- _Directions for this task_
Every record below, from the first line to the last, is to be set down again exactly.

- _Information provided_
++++++
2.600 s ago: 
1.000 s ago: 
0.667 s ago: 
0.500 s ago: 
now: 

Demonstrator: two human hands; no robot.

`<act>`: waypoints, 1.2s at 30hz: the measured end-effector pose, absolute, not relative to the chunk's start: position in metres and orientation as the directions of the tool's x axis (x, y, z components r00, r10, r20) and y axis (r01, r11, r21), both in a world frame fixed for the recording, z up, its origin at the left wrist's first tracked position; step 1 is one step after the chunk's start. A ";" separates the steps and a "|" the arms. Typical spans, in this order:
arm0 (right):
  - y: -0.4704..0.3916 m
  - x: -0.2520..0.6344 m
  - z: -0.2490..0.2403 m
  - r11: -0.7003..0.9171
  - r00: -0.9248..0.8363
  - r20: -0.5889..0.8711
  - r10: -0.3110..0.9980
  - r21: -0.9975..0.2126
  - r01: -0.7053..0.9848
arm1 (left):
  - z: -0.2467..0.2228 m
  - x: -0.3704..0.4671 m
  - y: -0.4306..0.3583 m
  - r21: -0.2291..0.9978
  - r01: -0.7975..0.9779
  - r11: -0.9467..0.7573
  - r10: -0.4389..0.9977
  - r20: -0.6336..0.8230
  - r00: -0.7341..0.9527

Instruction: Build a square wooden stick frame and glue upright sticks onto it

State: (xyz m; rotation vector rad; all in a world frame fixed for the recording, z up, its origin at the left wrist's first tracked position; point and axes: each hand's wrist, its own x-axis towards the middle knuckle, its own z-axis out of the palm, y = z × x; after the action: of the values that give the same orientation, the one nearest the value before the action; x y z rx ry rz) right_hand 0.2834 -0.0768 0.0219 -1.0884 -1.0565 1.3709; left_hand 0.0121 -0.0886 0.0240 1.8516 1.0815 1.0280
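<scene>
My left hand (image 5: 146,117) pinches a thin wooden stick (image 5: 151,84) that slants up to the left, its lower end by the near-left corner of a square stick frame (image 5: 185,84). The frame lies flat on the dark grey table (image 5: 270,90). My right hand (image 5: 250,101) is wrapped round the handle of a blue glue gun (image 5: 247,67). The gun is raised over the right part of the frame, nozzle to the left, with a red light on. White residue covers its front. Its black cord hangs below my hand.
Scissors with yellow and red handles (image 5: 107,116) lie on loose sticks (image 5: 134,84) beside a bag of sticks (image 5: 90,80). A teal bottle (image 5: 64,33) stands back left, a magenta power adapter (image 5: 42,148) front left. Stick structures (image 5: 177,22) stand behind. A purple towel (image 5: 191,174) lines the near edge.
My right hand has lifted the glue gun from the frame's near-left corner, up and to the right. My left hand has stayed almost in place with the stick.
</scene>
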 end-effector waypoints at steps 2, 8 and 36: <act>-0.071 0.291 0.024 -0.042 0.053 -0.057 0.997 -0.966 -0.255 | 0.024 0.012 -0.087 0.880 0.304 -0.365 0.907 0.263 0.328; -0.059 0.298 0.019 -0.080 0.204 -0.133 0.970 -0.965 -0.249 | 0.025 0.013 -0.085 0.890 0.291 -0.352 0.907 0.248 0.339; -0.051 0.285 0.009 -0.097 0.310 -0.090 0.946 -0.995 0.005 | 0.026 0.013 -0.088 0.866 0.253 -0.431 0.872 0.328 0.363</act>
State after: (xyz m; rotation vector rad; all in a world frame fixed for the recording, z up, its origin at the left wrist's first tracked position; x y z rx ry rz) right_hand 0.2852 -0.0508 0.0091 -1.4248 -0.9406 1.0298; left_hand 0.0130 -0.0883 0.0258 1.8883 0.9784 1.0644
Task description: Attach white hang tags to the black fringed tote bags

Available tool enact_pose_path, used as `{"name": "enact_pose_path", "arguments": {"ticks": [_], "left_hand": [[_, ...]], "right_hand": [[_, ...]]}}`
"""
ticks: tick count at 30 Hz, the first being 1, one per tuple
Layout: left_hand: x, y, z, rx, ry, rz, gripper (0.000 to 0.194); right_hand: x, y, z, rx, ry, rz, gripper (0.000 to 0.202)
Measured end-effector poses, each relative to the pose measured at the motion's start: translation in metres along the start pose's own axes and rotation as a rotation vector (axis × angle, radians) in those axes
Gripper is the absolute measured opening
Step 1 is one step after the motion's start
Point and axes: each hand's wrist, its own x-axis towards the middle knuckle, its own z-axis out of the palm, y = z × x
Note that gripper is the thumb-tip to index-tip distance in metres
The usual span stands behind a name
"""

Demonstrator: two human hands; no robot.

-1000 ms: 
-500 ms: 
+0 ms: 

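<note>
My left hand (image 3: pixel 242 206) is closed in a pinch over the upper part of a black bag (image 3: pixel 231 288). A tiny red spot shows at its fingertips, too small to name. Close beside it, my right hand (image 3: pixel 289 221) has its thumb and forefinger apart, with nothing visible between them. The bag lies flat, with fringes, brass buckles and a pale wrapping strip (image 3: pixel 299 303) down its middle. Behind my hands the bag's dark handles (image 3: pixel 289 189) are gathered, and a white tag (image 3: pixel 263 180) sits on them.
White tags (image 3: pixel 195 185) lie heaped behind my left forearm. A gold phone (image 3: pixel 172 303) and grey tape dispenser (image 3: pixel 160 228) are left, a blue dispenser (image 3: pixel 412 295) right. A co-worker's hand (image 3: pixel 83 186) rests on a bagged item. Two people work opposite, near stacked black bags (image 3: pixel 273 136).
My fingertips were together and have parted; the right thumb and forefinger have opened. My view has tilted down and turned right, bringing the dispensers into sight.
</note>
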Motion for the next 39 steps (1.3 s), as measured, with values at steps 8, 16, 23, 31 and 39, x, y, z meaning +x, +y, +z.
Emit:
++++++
- _Answer box_
2.600 s ago: 
1.000 s ago: 
0.667 s ago: 
0.500 s ago: 
now: 

Demonstrator: two human hands; no robot.

`<act>`: waypoints, 1.2s at 30hz: the measured end-effector pose, absolute, not relative to the chunk's start: position in metres and orientation as the directions of the tool's x axis (x, y, z components r00, r10, r20) and y axis (r01, r11, r21), both in a world frame fixed for the recording, z up, its origin at the left wrist's first tracked position; step 1 is one step after the chunk's start. A ";" separates the steps and a "|" the arms. Typical spans, in this order:
arm0 (right):
  - y: -0.4704..0.3916 m
  - x: -0.2520..0.6344 m
  - z: -0.2490..0.2403 m
  - r11: -0.7003..0.9171
  - r00: -0.9248..0.8363
  - r20: -0.5889..0.8711
  - r10: -0.3110..0.9980
  - r21: -0.9975..0.2126
  - r01: -0.7053..0.9848
arm1 (left):
  - z: -0.2467..0.2228 m
  - x: -0.3704..0.4671 m
  - y: -0.4306..0.3583 m
  - r21: -0.2291..0.9978
  - r01: -0.7975..0.9779
  - r11: -0.9467..0.7573
  - r10: -0.4389..0.9977
  - r20: -0.6336..0.8230
  - r00: -0.7341..0.9527

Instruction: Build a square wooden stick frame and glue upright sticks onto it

State: (xyz m; rotation vector rad; all in a world frame fixed for the recording, z up, its origin at the left wrist's first tracked position; point and axes: each hand's wrist, its own x-axis towards the middle knuckle, its own z-axis out of the palm, y = z × x; after the action: of the values that give the same orientation, the one nearest the value before the action; x y z rx ry rz) right_hand 0.2834 -0.0768 0.0219 -1.0884 -1.0565 1.3709; left_hand 0.0121 -0.0886 0.0240 1.8516 1.0815 1.0280
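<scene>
My left hand (image 5: 146,117) pinches a thin wooden stick (image 5: 151,84) that slants up to the left, its lower end by the near-left corner of a square stick frame (image 5: 185,84). The frame lies flat on the dark grey table (image 5: 270,90). My right hand (image 5: 250,101) is wrapped round the handle of a blue glue gun (image 5: 247,67). The gun is raised over the right part of the frame, nozzle to the left, with a red light on. White residue covers its front. Its black cord hangs below my hand.
Scissors with yellow and red handles (image 5: 107,116) lie on loose sticks (image 5: 134,84) beside a bag of sticks (image 5: 90,80). A teal bottle (image 5: 64,33) stands back left, a magenta power adapter (image 5: 42,148) front left. Stick structures (image 5: 177,22) stand behind. A purple towel (image 5: 191,174) lines the near edge.
My right hand has lifted the glue gun from the frame's near-left corner, up and to the right. My left hand has stayed almost in place with the stick.
</scene>
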 end-effector waypoints at steps 2, 8 and 36: <act>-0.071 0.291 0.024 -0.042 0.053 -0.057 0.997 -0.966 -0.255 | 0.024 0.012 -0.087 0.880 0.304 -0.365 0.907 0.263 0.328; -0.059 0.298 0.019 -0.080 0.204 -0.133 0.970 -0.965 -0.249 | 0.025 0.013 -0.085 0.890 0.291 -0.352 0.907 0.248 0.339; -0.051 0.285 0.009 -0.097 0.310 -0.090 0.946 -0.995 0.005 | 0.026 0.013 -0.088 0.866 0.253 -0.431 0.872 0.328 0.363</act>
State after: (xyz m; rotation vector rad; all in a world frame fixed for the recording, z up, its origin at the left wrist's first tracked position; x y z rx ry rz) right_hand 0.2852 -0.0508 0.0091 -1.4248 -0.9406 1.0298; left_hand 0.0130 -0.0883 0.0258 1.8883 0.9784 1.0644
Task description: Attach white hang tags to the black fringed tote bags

Available tool enact_pose_path, used as `{"name": "enact_pose_path", "arguments": {"ticks": [_], "left_hand": [[_, ...]], "right_hand": [[_, ...]]}}`
"""
ticks: tick count at 30 Hz, the first being 1, one per tuple
Layout: left_hand: x, y, z, rx, ry, rz, gripper (0.000 to 0.194); right_hand: x, y, z, rx, ry, rz, gripper (0.000 to 0.202)
Measured end-effector poses, each relative to the pose measured at the motion's start: translation in metres along the start pose's own axes and rotation as a rotation vector (axis × angle, radians) in those axes
Gripper is the absolute measured opening
Step 1 is one step after the motion's start
Point and axes: each hand's wrist, its own x-axis towards the middle knuckle, its own z-axis out of the palm, y = z × x
Note that gripper is the thumb-tip to index-tip distance in metres
The usual span stands behind a name
"""

Demonstrator: two human hands; no robot.

-1000 ms: 
-500 ms: 
+0 ms: 

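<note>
My left hand (image 3: pixel 242 206) is closed in a pinch over the upper part of a black bag (image 3: pixel 231 288). A tiny red spot shows at its fingertips, too small to name. Close beside it, my right hand (image 3: pixel 289 221) has its thumb and forefinger apart, with nothing visible between them. The bag lies flat, with fringes, brass buckles and a pale wrapping strip (image 3: pixel 299 303) down its middle. Behind my hands the bag's dark handles (image 3: pixel 289 189) are gathered, and a white tag (image 3: pixel 263 180) sits on them.
White tags (image 3: pixel 195 185) lie heaped behind my left forearm. A gold phone (image 3: pixel 172 303) and grey tape dispenser (image 3: pixel 160 228) are left, a blue dispenser (image 3: pixel 412 295) right. A co-worker's hand (image 3: pixel 83 186) rests on a bagged item. Two people work opposite, near stacked black bags (image 3: pixel 273 136).
My fingertips were together and have parted; the right thumb and forefinger have opened. My view has tilted down and turned right, bringing the dispensers into sight.
</note>
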Motion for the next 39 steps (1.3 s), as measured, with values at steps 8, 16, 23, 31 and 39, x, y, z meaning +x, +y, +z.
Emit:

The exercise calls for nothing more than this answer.